Big Data Technologies

By Hiren Rupchandani and Abhinav Jangir

  • Data is the new fuel that is driving most of the industries and businesses in this decade.
  • Every industry generates data in one form or another — let it be a tabular, image, textual, acoustic signal, sensor data through IoT devices, and whatnot.
  • These data originate from various industries like retail, finance, healthcare, manufacturing, social media, banking, and many more.
  • With the advent of the Internet and better processing capabilities of computers, a lot of data is generated throughout the globe and it is either being exchanged, stored, processed, or analyzed by many organizations.

What is Big data?

  • Data generation is growing exponentially with time and thus its complexity increases as well.
  • Traditional data processing methods are not efficient enough to process or store these copious amounts of data.
  • Such complex and highly volumetric data is known as Big Data.

In very simple words, Big Data is nothing but a huge amount of data.

How much Data are we generating?

  • People, businesses, and devices are pumping out incredible amounts of information to the web each day.
  • By the end of 2020, the amount of data stored was estimated to be 44 zettabytes around the globe.
Photo by Gilly on Unsplash
  • By 2025, the amount of data generated each day is expected to reach 463 exabytes globally.
  • Google, Facebook (now Meta), Microsoft, and Amazon store at least 1,200 petabytes of information.

The 6 Vs of Big Data

To properly describe the characteristics of big data, we must understand the 6 Vs of big data. They are as follows:

6Vs of Big Data

1. Volume

  • Volume indicates the size of the data that is being generated and stored in systems.
  • Today’s systems are not powerful and fast enough to process large volumes of data in one go.

2. Variety

  • Variety talks about the wide variety of data that is being stored and still needs to be processed and analyzed.
  • Different types of data (structured, unstructured, and semi-structured) are readily being generated from social networks, banks, businesses, and mobile devices, among others.
Types of Data

3. Velocity

  • It indicates the rate at which data is being generated.
  • Even with powerful systems, the sources from which data is being generated are unprecedented and cannot be kept in check at the same time.

4. Value

  • This V talks about how valuable insights are you able to generate and use from the copious amount of data that you have stored.
  • Just keeping the data in a data lake won’t make it useful, organizations need to hire experts who can process the data and gain valuable and actionable insights from it.

5. Veracity

  • Veracity shows the quality and origin of data, allows it to be considered questionable, conflicting, or impure, and provides information about matters you are not sure how to deal with.

6. Variability

  • Finally, variability: to what extent is the structure of your data changing?
  • And how often does the meaning or shape of your data change?

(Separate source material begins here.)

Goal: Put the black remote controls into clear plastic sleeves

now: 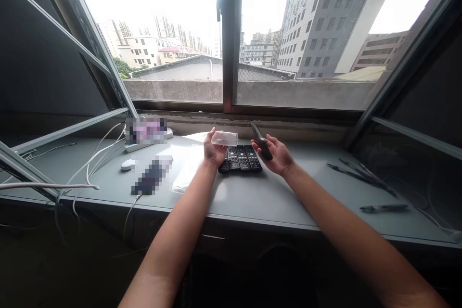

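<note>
My left hand (214,150) is closed on a clear, whitish plastic sleeve (225,138), which stretches out to the right of the fingers. In my right hand (277,155) is a black remote control (261,141), tilted, its far end pointing up and to the left. Between and below the hands, several black remote controls (244,159) lie side by side in a row on the grey tabletop (249,197). My left hand covers part of the leftmost one. Left of that hand, more clear plastic (183,180) lies flat on the table.
A blurred phone-like object (151,177) with a white cable and a small white round thing (127,165) lie at left, near a white power strip (148,137). Several pens (361,178) are at right. Metal frame bars (97,57) rise at left; a window stands behind.
</note>
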A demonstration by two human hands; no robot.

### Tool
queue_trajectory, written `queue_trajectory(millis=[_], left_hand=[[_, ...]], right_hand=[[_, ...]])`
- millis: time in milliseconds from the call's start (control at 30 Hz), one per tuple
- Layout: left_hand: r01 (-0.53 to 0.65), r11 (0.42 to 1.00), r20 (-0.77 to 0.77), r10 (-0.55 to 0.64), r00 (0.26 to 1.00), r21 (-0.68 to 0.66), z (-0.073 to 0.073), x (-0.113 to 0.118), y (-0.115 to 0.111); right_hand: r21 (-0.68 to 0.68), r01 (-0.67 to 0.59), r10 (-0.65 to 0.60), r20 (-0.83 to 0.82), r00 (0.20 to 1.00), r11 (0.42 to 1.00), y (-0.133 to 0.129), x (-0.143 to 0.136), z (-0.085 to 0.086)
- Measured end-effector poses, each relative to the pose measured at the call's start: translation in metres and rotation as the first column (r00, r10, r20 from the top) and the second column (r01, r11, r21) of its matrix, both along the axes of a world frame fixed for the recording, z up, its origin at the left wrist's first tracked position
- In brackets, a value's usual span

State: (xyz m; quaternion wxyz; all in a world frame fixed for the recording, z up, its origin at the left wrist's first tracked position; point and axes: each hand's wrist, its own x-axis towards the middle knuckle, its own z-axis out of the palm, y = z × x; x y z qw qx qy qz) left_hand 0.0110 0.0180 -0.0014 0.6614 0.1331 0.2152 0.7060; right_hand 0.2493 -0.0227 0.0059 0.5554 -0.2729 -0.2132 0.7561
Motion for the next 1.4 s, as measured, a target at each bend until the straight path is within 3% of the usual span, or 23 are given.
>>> queue_trajectory(millis=[300, 467, 667, 733, 867, 967, 1100, 1233, 1400], left_hand=[[0.000, 1.000, -0.005, 0.000, 1.000, 0.011, -0.002, 0.000, 0.002], [0.000, 1.000, -0.005, 0.000, 1.000, 0.011, -0.003, -0.001, 0.003], [0.012, 1.000, -0.030, -0.011, 0.999, 0.025, -0.002, 0.000, 0.002], [0.010, 1.000, -0.036, -0.009, 0.999, 0.025, -0.002, 0.000, 0.002], [0.007, 1.000, -0.039, -0.006, 0.999, 0.022, -0.002, 0.000, 0.002], [0.017, 1.000, -0.046, -0.015, 0.999, 0.026, -0.002, 0.001, 0.001], [0.019, 1.000, -0.057, -0.018, 0.998, 0.020, -0.001, 0.001, 0.000], [0.017, 1.000, -0.047, -0.016, 0.999, 0.015, -0.001, 0.001, 0.000], [0.007, 1.000, -0.037, -0.007, 0.999, 0.009, 0.000, 0.001, 0.000]], right_hand=[[0.014, -0.216, 0.216, 0.003, 0.976, 0.976, 0.006, 0.003, -0.011], [0.219, -0.111, 0.079, 0.153, 0.985, 0.969, 0.003, -0.001, -0.013], [0.334, -0.044, -0.059, 0.292, 0.955, 0.941, 0.007, -0.004, -0.022], [0.423, -0.008, -0.143, 0.324, 0.935, 0.906, 0.009, -0.005, -0.024], [0.621, 0.038, -0.332, 0.364, 0.870, 0.783, 0.011, -0.005, -0.025], [0.695, 0.008, -0.380, 0.384, 0.841, 0.719, 0.010, -0.005, -0.024], [0.729, -0.030, -0.410, 0.418, 0.811, 0.683, 0.007, -0.006, -0.023], [0.727, -0.068, -0.385, 0.439, 0.812, 0.683, 0.005, -0.010, -0.023], [0.618, -0.009, -0.337, 0.441, 0.831, 0.786, 0.006, -0.013, -0.025]])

Tasks that can be performed using Big Data

Comparative analysis

  • Using big data, a company can analyze the behavior patterns of its customers in real-time and compare its product offerings with those of its competitors.

Social media listening

  • Social media collects a lot of user data that can be used by companies (like Meta) to target not only products but a lot of other resources through tailored advertisements.

Marketing analytics

  • Marketing data be used to generate insights which in turn can help improve future marketing campaigns and promotional offers for products, services, and business initiatives.

Sentiment analysis

  • Customer satisfaction and support play a prominent role in a business’s success.
  • The Internet has made it possible to collect user feedback that can be in turn used to determine whether a customer was satisfied with the product or service or not.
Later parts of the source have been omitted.